Fast format for datasets

Project description

PyPI

Granular

Granular is simple and scalable dataset format. Each dataset is a collection of seekable record files that support fast random accesses and resumable appends. Granular comes with a high-performance data loader.

pip install granular

NOTE: The API and file format have been updated in version 0.22.0 to support resumable writes. Previously written datasets can still be read. Pin granular<=0.21.2 to continue using the previous version.

Features

  • 🚀 Performance: High read and write throughput locally and on Cloud.
  • 🔎 Seeking: Fast random access from disk by datapoint index.
  • 🤸 Flexibility: User provides encoders and decoders; examples available.
  • 👥 Sharding: Store datasets into shards to split processing workloads.
  • 🔄 Determinism: Deterministic and resumable global shuffling per epoch.
  • Correctness: A suite of unit tests with high code coverage.

Quickstart

import pathlib
import granular
import numpy as np

directory = './dataset'

Writing

spec = {
    'foo': 'int',      # integer
    'bar': 'utf8',     # string
    'baz': 'msgpack',  # packed structure
    'abc': 'jpg',      # image
    'xyz': 'array',    # array
}

with granular.DatasetWriter(directory, spec, granular.encoders) as writer:
  for i in range(10):
    datapoint = {
        'foo': i,
        'bar': 'hello',
        'baz': {'a': 1},
        'abc': np.zeros((60, 80, 3), np.uint8),
        'xyz': np.arange(0, 1 + i, np.float32),
    }
    writer.append(datapoint)

print(list(directory.glob('*')))
# 'spec.json', 'foo.bag', 'foo.idx', 'bar.bag', 'bar.idx', ...]

Reading

with granular.DatasetReader(directory, granular.decoders) as reader:
  print(reader.spec)    # {'foo': 'int', 'bar': 'utf8', 'baz': 'msgpack', ...}
  print(reader.size)    # Dataset size in bytes
  print(len(reader))    # Number of datapoints

  datapoint = reader[2]
  print(datapoint['foo'])        # 2
  print(datapoint['bar'])        # 'hello'
  print(datapoint['abc'].shape)  # (60, 80, 3)

Loading

def preproc(datapoint, seed):
  return {'image': datapoint['abc'], 'label': datapoint['foo']}

source = granular.sources.Epochs(reader, shuffle=True, seed=0)
source = granular.sources.Transform(source, preproc)
loader = granular.Loader(source, batch=8, workers=32)

print(loader.spec)
# {'image': (np.uint8, (60, 80, 3)), 'label': (np.int64, ())}

dataset = iter(loader)
for _ in range(100):
  batch = next(dataset)
  print(batch['image'].shape)  # (8, 60, 80, 3)

Advanced

Filesystems

Custom filesystems are supported by providing different Path implementations. For example, on Google Cloud you can use the Path from elements that is optimized for data loading throughput:

import elements  # pip install elements

directory = elements.Path('gs://<bucket>/dataset')

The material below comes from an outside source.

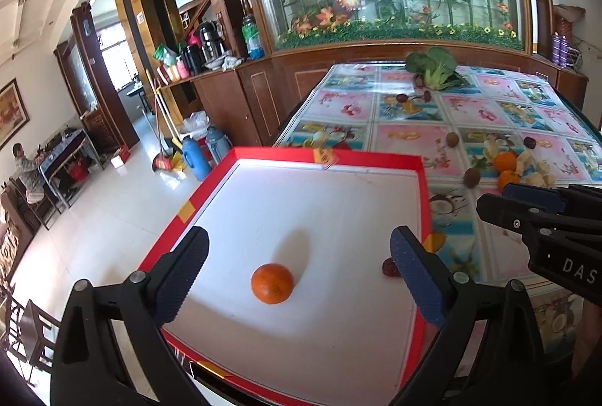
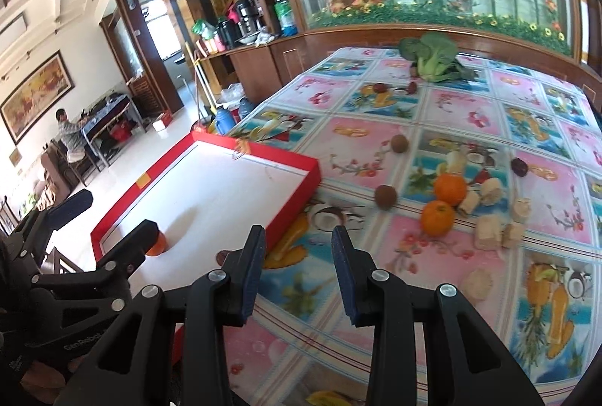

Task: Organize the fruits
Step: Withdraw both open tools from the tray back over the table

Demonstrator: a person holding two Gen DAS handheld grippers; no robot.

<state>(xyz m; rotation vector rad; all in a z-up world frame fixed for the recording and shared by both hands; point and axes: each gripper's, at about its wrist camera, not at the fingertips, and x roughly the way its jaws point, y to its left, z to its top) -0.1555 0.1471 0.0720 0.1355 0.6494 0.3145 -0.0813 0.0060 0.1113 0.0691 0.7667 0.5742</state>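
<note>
A red-rimmed white tray (image 1: 376,157) sits at the table's left corner. An orange (image 1: 272,283) lies loose on its floor, with a small dark red fruit (image 1: 389,266) near the tray's right wall. My left gripper (image 1: 300,236) hangs open above the orange, touching neither fruit. My right gripper (image 2: 298,236) is open over the tablecloth just right of the tray (image 2: 286,157), nothing between its fingers. On the cloth lie two oranges (image 2: 449,188), two brown kiwis (image 2: 386,196), a dark plum (image 2: 519,167) and several peeled banana pieces (image 2: 489,236).
Leafy greens (image 2: 432,58) and two more small dark fruits (image 2: 380,88) lie at the table's far end, by a wooden cabinet with a glass flower display. The floor drops off left of the tray. A person (image 2: 67,131) sits at a far desk.
</note>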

reader = granular.DatasetReader(directory, ...)
wrtier = granular.DatasetWriter(directory, ...)

Formats

Granular does not impose a serialization solution on the user. Any strings can be used as types in spec, as long as their encoder and decoder functions are provided, for example:

import msgpack

encoders = {
    'bytes': lambda x: x,
    'utf8': lambda x: x.encode('utf-8'),
    'msgpack': msgpack.packb,
}

decoders = {
    'bytes': lambda x: x,
    'utf8': lambda x: x.decode('utf-8'),
    'msgpack': msgpack.unpackb,
}

Examples of common encode and decode functions are provided in formats.py. These support Numpy arrays, images, videos, and more. They can be used as granular.encoders and granular.decoders.

Resuming

The dataloader is fully deterministic and resumable, given only the step and seed integers. For this, checkpoint the state dictionary returned by loader.save() and pass this into loader.load() when storing a checkpoint.

state = loader.save()
print(state)  # {'step': 100, 'seed': 0}
loader.load(state)

Caching

If some keys have small enough values, they can be cached in RAM by setting cache_keys. It is recommended to cache all small values, such as integer labels.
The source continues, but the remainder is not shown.